# ASSIGNMENT
From the first line to the last, repeat the data below exactly.

# INPUT DATA
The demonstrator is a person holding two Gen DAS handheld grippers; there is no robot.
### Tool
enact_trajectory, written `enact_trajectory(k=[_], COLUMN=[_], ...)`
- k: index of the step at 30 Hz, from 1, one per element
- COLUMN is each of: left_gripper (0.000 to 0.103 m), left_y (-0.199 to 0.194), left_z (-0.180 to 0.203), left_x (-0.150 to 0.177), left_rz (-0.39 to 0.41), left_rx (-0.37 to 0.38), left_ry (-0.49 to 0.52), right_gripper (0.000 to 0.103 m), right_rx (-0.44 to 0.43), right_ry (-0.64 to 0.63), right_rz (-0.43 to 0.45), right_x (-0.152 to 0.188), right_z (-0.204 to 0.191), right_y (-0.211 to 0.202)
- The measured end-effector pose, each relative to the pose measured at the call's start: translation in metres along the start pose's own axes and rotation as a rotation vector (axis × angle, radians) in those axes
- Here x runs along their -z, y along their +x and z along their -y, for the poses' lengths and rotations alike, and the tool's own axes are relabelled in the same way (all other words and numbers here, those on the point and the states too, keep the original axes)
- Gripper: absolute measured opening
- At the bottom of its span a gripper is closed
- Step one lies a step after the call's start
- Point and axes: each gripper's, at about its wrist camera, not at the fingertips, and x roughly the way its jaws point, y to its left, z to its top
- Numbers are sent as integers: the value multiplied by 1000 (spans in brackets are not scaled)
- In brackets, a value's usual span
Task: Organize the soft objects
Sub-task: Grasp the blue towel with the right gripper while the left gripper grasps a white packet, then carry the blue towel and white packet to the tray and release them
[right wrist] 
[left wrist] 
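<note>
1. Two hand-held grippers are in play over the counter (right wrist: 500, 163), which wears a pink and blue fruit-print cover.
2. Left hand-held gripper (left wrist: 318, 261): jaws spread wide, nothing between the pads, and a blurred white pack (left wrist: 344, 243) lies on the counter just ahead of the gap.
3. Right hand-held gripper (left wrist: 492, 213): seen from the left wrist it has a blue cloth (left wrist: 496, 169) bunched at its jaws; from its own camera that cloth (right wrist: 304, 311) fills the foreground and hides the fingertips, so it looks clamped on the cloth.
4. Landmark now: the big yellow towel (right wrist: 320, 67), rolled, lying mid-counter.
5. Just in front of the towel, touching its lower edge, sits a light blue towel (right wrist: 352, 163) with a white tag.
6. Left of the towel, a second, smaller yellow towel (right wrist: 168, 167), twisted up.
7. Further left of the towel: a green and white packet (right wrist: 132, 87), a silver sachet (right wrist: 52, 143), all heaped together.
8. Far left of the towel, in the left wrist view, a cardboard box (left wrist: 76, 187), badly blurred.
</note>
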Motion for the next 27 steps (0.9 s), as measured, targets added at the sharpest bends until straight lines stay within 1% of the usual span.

# RESPONSE TO THIS EXERCISE
The demonstrator is a person holding two Gen DAS handheld grippers; there is no robot.
### Tool
enact_trajectory, written `enact_trajectory(k=[_], COLUMN=[_], ...)`
- k: index of the step at 30 Hz, from 1, one per element
- COLUMN is each of: left_gripper (0.000 to 0.103 m), left_y (-0.199 to 0.194), left_z (-0.180 to 0.203), left_x (-0.150 to 0.177), left_rz (-0.39 to 0.41), left_rx (-0.37 to 0.38), left_ry (-0.49 to 0.52), right_gripper (0.000 to 0.103 m), right_rx (-0.44 to 0.43), right_ry (-0.64 to 0.63), right_rz (-0.43 to 0.45), right_x (-0.152 to 0.188), right_z (-0.204 to 0.191), right_y (-0.211 to 0.202)
- The measured end-effector pose, each relative to the pose measured at the call's start: translation in metres along the start pose's own axes and rotation as a rotation vector (axis × angle, radians) in those axes
- Here x runs along their -z, y along their +x and z along their -y, for the poses' lengths and rotations alike, and the tool's own axes are relabelled in the same way (all other words and numbers here, those on the point and the states too, keep the original axes)
- Gripper: absolute measured opening
- At the bottom of its span a gripper is closed
- Step one lies a step after the call's start
- Point and axes: each gripper's, at about its wrist camera, not at the fingertips, and x roughly the way its jaws point, y to its left, z to its top
- Numbers are sent as integers: the value multiplied by 1000 (spans in brackets are not scaled)
- In brackets, a value's usual span
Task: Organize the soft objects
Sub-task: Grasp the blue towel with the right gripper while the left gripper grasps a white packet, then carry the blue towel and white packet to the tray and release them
[right wrist] 
[left wrist] 
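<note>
1. Two hand-held grippers are in play over the counter (right wrist: 500, 163), which wears a pink and blue fruit-print cover.
2. Left hand-held gripper (left wrist: 318, 261): jaws spread wide, nothing between the pads, and a blurred white pack (left wrist: 344, 243) lies on the counter just ahead of the gap.
3. Right hand-held gripper (left wrist: 492, 213): seen from the left wrist it has a blue cloth (left wrist: 496, 169) bunched at its jaws; from its own camera that cloth (right wrist: 304, 311) fills the foreground and hides the fingertips, so it looks clamped on the cloth.
4. Landmark now: the big yellow towel (right wrist: 320, 67), rolled, lying mid-counter.
5. Just in front of the towel, touching its lower edge, sits a light blue towel (right wrist: 352, 163) with a white tag.
6. Left of the towel, a second, smaller yellow towel (right wrist: 168, 167), twisted up.
7. Further left of the towel: a green and white packet (right wrist: 132, 87), a silver sachet (right wrist: 52, 143), all heaped together.
8. Far left of the towel, in the left wrist view, a cardboard box (left wrist: 76, 187), badly blurred.
</note>
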Motion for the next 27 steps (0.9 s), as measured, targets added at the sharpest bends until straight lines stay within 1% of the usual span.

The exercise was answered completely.